GPT-3.5 Turbo may sometimes return entire sentences instead of just NS IDs, which can cause fidelity issues.
Common Issues
Inconsistent NS ID extraction with GPT-3.5 Turbo
Potential for full sentence responses instead of clean NS IDs
Guidelines within system messages should strictly instruct the model to return only the NS ID enclosed in quotes
Solutions
Use explicit instructions in system messages:
Test thoroughly to ensure consistent behavior
Consider upgrading to GPT-4 for more reliable performance
Practical Applications and Examples
Business Use Cases
Customer Support: Handle FAQs about products, services, or policies
Educational Content: Provide tutorials, guides, or links based on user queries
E-commerce: Answer questions about stock, shipping, or discounts
Membership Management: Share details about plans, benefits, or renewal processes
Example: YouTube Channel Chatbot
Topic: Video tutorials and links
Implementation:
When asked, "How to create images?", the system responds with a link.
When asked, "Which model is better, GPT-3 or GPT-4?", it provides a relevant resource link.
This modular setup streamlines user interactions and delivers targeted responses efficiently.

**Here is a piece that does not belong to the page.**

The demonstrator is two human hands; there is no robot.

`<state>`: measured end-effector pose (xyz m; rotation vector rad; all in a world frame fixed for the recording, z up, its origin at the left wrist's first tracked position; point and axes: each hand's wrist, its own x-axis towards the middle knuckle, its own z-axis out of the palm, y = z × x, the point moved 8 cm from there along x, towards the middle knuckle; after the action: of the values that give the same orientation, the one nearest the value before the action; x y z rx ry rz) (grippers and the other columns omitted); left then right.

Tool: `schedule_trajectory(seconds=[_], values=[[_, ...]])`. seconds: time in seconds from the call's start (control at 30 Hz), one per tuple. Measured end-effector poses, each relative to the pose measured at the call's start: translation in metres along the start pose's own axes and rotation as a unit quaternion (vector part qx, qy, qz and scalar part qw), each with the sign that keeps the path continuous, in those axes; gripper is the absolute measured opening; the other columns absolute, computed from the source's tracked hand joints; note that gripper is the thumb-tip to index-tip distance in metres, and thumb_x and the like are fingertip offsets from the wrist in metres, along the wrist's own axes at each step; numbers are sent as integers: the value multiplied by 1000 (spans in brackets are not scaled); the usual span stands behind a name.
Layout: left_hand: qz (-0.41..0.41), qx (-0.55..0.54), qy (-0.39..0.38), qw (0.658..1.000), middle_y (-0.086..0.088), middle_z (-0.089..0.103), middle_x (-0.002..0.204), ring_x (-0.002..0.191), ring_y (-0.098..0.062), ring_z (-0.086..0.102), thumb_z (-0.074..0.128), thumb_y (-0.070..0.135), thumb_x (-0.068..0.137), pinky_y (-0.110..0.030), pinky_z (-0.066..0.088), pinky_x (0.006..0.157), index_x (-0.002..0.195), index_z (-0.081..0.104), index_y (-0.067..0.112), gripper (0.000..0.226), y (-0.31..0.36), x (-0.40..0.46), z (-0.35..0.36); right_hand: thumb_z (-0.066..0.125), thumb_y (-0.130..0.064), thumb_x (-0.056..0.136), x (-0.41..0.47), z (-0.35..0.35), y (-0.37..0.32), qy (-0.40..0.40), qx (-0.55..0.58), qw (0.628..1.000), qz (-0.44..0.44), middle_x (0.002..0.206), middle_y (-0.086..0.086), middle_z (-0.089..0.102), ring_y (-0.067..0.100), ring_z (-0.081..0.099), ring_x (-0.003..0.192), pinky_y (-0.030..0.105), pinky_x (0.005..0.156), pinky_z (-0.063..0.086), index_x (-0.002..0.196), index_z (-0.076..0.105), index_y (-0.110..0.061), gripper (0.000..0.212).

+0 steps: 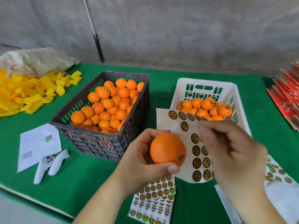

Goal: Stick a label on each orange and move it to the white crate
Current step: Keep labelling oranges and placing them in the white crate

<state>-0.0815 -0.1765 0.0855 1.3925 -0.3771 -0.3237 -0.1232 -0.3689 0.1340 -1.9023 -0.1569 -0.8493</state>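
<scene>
My left hand grips one orange above the green table, its stem end facing lower right. Behind the orange stands a label sheet with round dark-and-gold labels. My right hand is blurred and pinches at the sheet's upper part, apparently on a label. The black crate at centre left is full of unlabelled oranges. The white crate at right holds several oranges, some showing labels.
More label sheets lie at the table's near edge, with others at right. Two white controllers and a printed paper lie left. Yellow wrappers and a sack fill the far left, red flat boxes the right edge.
</scene>
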Motion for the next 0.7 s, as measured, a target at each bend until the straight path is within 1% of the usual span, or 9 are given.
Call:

Final Thoughts: Advantages and Downsides
Advantages
No need for embeddings: Fully relies on ChatGPT's capabilities
Scalable: Handles hundreds of questions without external models
Token efficiency: Smaller, topic-specific chat completions reduce token costs
Customizable: Easily add or modify topics and responses
Flow control: Precise navigation via NS IDs and "go to node" actions
Downsides
Model dependency: Less reliable with GPT-3.5 Turbo, more consistent with GPT-4
Response variability: Sometimes full sentences are returned instead of NS IDs
Complex setup: Requires careful configuration of system messages and node mappings
Limited by model capabilities: The system's effectiveness hinges on the model's ability to accurately identify NS IDs
Summary
Building your own ChatGPT intent system offers a powerful alternative to traditional embedding-based matching, providing greater flexibility, cost efficiency, and customization.
By dividing your business knowledge into dedicated chat completions and orchestrating responses through NS IDs and control nodes, you can create a robust, scalable chatbot capable of handling hundreds of queries with precision.
While there are some limitations, especially with models like GPT-3.5 Turbo, the benefits of this approach make it a compelling choice for businesses seeking dynamic, context-aware AI interactions.